Report: TB drug market mostly in private hands
Though not huge, size should draw interest
An exhaustive new report on the size of the world market for TB drugs turns some long-held assumptions on their heads. According to a report released last month by the Global Alliance for TB Drug Development, the current market size for TB drugs is a respectable $450 million, in contrast to long-held drug-industry suppositions that its size was only about $150 million. More surprising, perhaps, is the finding that 67% of the market resides in the private sector, with fully half of that private market found in poor countries where high rates of TB are endemic.
"I suppose that was the greatest surprise for us — to find out that the private market was so big and to see how much of that private market is found in developing countries," says Giorgio Roscigno, the former drug company executive who until recently served as head of the Alliance. "When you look at some of these numbers, from a marketing standpoint it’s truly amazing." For example, private-sector sales in India alone amount to about $100 million a year, the report found.
A new class of drug that could trim length of treatment to less than two months could grab a slice of that market worth $325 million, the report concludes. Given that hypothetical new drug, rich countries like the United States could realize impressive cost savings, says Roscigno — not in drug costs, which equal just $800 of the $25,000 annual per-case treatment cost, but in associated costs for services, such as hospitalization and clinic costs.
U.S. could save a bundle in services
Counting those service costs, the United States spends at least $182 million per year treating TB, says Doris Rouse, PhD, director of technology applications center at the Research Triangle Institute (RTI) in North Carolina and chairwoman of the international committee that wrote the report. "Depending on how much treatment for latent TB infection you factor into the picture, total annual costs for treating TB could be said to run as high as $447 million in this country," adds Rouse. "So you see that reducing the length of treatment by two-thirds could reduce that cost substantially."
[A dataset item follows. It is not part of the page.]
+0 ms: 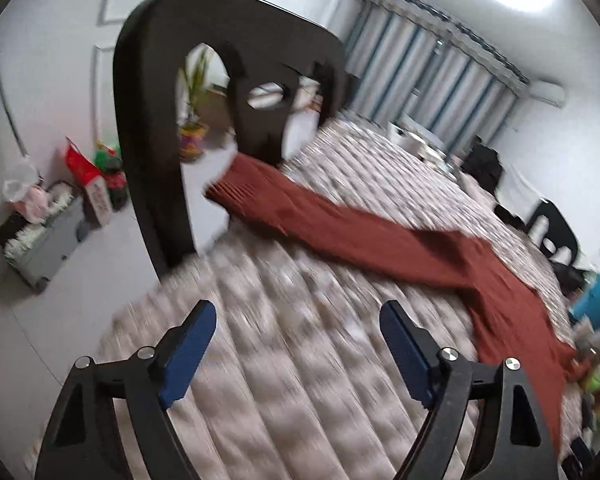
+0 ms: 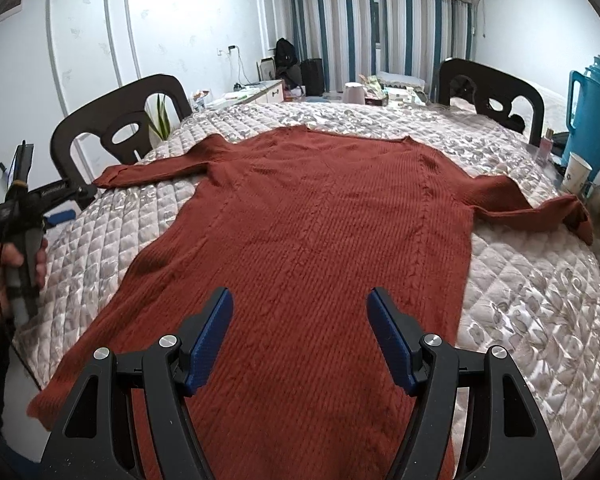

If TB cases continue to increase at the present rate, the world market for TB drugs will reach $700 million by 2010, the report says. "What we’re talking about here isn’t a huge market," concedes Roscigno. "Also, it is a fragmented market. But its size should certainly be of interest to small and medium-size companies. By taking a partnership approach to drug development, it will also be possible to spread the costs and risks of development more evenly."
The current bitter dispute over intellectual property rights for new AIDS drugs shouldn’t dampen any enthusiasm spurred by the Global Alliance report, Roscigno and Rouse both contend. For one thing, the dispute has raised social awareness among drug makers, Roscigno says. "There’s a powerful new wind blowing," he says. "The drug industry knows this is its chance to show it’s possible to support both public health and economic health at the same time." Plus, the Global Alliance means to ensure that any new drugs in whose development it has a hand will be affordable to poor countries, he adds — and that will be the understanding up front.
The report was 18 months in the making. A committee of over 50 international TB experts donated their time and expertise to the preparation of the report, Roscigno says. RTI’s Rouse coordinated and oversaw the committee’s work.